- _ACTIVITY_: When you copy the data, keep every line exactly as written and skip the pictures.

----

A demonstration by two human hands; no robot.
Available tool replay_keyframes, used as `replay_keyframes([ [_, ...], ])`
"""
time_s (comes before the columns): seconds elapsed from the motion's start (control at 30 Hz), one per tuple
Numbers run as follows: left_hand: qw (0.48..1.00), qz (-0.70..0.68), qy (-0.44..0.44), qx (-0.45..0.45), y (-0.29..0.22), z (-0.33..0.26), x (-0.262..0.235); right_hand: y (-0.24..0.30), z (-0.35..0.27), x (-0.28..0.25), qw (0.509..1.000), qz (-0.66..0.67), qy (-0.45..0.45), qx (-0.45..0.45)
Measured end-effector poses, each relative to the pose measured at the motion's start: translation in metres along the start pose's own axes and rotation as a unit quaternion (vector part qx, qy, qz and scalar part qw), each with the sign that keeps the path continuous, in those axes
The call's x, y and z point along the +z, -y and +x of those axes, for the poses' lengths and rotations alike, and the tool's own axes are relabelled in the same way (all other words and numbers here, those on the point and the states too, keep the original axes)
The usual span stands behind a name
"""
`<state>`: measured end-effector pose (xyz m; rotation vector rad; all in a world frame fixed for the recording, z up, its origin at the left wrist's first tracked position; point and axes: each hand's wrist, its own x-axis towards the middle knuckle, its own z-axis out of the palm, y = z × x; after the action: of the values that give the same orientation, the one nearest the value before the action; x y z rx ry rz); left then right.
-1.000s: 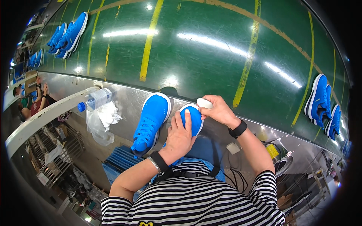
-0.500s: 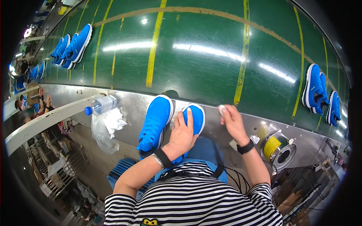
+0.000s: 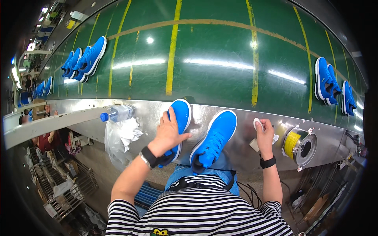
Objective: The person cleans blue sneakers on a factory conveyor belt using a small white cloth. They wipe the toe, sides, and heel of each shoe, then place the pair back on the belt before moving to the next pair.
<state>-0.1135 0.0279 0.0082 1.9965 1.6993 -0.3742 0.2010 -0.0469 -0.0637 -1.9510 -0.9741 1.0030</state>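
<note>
Two blue sneakers with white soles stand side by side on the metal ledge, toes pointing away from me. My left hand [image 3: 168,135] lies over the left sneaker [image 3: 182,113], fingers spread near its toe and thumb stretched out to the right. Much of that shoe's upper and laces is hidden under the hand. The right sneaker [image 3: 217,135] stands untouched, its blue laces showing. Off to the right of it, above the ledge, my right hand [image 3: 266,135] pinches a small white pad [image 3: 257,122] between thumb and fingers; its exact kind is unclear.
Beyond the metal ledge [image 3: 244,118] runs a green conveyor belt [image 3: 212,82] with yellow lines, carrying blue sneakers at left [image 3: 92,57] and right [image 3: 323,80]. A bottle [image 3: 120,113] and white crumpled paper [image 3: 128,131] lie left. A round metal fixture [image 3: 303,147] sits right.
My left hand has gone from the right sneaker to the left one. The right sneaker has shifted right, away from the other. My right hand still pinches the white pad, now farther right.
</note>
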Motion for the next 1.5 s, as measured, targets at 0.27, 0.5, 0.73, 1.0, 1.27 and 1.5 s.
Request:
replay_keyframes([
  [0.27, 0.921, -0.371, 0.106, 0.053, 0.082, 0.000, 0.018, 0.074, -0.043, 0.062, 0.971, 0.201, 0.127, -0.008],
  [0.5, 0.827, -0.538, 0.158, 0.040, 0.087, -0.014, 0.031, 0.111, -0.062, 0.106, 0.964, 0.177, 0.197, -0.013],
  [0.73, 0.856, -0.501, 0.117, 0.052, 0.089, -0.022, 0.032, 0.125, -0.061, 0.129, 0.970, 0.046, 0.229, -0.062],
  [1.0, 0.965, -0.262, -0.005, 0.029, 0.064, -0.011, 0.035, 0.132, -0.045, 0.142, 0.959, -0.061, 0.262, -0.092],
  [1.27, 0.962, -0.236, -0.100, 0.096, 0.050, -0.039, 0.030, 0.132, -0.015, 0.145, 0.955, -0.116, 0.248, -0.115],
  [1.5, 0.917, -0.386, -0.075, 0.071, 0.071, -0.070, 0.021, 0.119, -0.005, 0.140, 0.947, -0.137, 0.278, -0.088],
])
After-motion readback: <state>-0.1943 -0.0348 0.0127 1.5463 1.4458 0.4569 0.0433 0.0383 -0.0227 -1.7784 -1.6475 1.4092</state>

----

- _OUTPUT FOR THIS EXERCISE_:
A demonstration by two human hands; no robot.
Available tool replay_keyframes, used as `replay_keyframes([ [_, ...], ])`
"""
time_s (comes before the columns): seconds elapsed from the motion's start (control at 30 Hz), one per tuple
Numbers run as follows: left_hand: qw (0.48..1.00), qz (-0.70..0.68), qy (-0.44..0.44), qx (-0.45..0.45), y (-0.29..0.22), z (-0.33..0.26), x (-0.262..0.235); right_hand: y (-0.24..0.30), z (-0.35..0.27), x (-0.28..0.25), qw (0.509..1.000), qz (-0.66..0.67), qy (-0.45..0.45), qx (-0.45..0.45)
Measured end-effector poses, each relative to the pose measured at the motion's start: translation in metres along the start pose's own axes and rotation as a unit quaternion (vector part qx, qy, qz and scalar part qw), each with the sign that keeps the path continuous, in those axes
The call's x, y and z point along the +z, -y and +x of those axes, for the poses' lengths and rotations alike, and the tool's own axes are relabelled in the same way (all other words and numbers here, those on the point and the states too, keep the original axes)
The usual span stands behind a name
"""
`<state>`: measured end-effector pose (xyz m; rotation vector rad; all in a world frame fixed for the recording, z up, its origin at the left wrist's first tracked position; point and axes: each hand's wrist, its own x-axis towards the middle knuckle, its own z-axis out of the palm, y = z × x; after the action: of the values that give the same orientation, the one nearest the value before the action; x y z rx ry rz); left then right.
-1.000s: 
-0.500s: 
+0.000s: 
Objective: The person cleans blue sneakers on a factory conveyor belt using a small white cloth. They wipe the toe, sides, and heel of each shoe, then place the pair back on the belt before moving to the next pair.
<state>-0.1135 0.0279 0.0082 1.9965 1.6993 -0.3742 0.2010 -0.0469 -0.0637 -1.9510 -0.9741 1.0030</state>
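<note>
Two blue sneakers with white soles stand side by side on the metal ledge, toes pointing away from me. My left hand [image 3: 168,135] lies over the left sneaker [image 3: 182,113], fingers spread near its toe and thumb stretched out to the right. Much of that shoe's upper and laces is hidden under the hand. The right sneaker [image 3: 217,135] stands untouched, its blue laces showing. Off to the right of it, above the ledge, my right hand [image 3: 266,135] pinches a small white pad [image 3: 257,122] between thumb and fingers; its exact kind is unclear.
Beyond the metal ledge [image 3: 244,118] runs a green conveyor belt [image 3: 212,82] with yellow lines, carrying blue sneakers at left [image 3: 92,57] and right [image 3: 323,80]. A bottle [image 3: 120,113] and white crumpled paper [image 3: 128,131] lie left. A round metal fixture [image 3: 303,147] sits right.
My left hand has gone from the right sneaker to the left one. The right sneaker has shifted right, away from the other. My right hand still pinches the white pad, now farther right.
</note>
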Motion for the next 1.5 s, as measured, targets at 0.27, 0.5, 0.73, 1.0, 1.27 and 1.5 s.
Request:
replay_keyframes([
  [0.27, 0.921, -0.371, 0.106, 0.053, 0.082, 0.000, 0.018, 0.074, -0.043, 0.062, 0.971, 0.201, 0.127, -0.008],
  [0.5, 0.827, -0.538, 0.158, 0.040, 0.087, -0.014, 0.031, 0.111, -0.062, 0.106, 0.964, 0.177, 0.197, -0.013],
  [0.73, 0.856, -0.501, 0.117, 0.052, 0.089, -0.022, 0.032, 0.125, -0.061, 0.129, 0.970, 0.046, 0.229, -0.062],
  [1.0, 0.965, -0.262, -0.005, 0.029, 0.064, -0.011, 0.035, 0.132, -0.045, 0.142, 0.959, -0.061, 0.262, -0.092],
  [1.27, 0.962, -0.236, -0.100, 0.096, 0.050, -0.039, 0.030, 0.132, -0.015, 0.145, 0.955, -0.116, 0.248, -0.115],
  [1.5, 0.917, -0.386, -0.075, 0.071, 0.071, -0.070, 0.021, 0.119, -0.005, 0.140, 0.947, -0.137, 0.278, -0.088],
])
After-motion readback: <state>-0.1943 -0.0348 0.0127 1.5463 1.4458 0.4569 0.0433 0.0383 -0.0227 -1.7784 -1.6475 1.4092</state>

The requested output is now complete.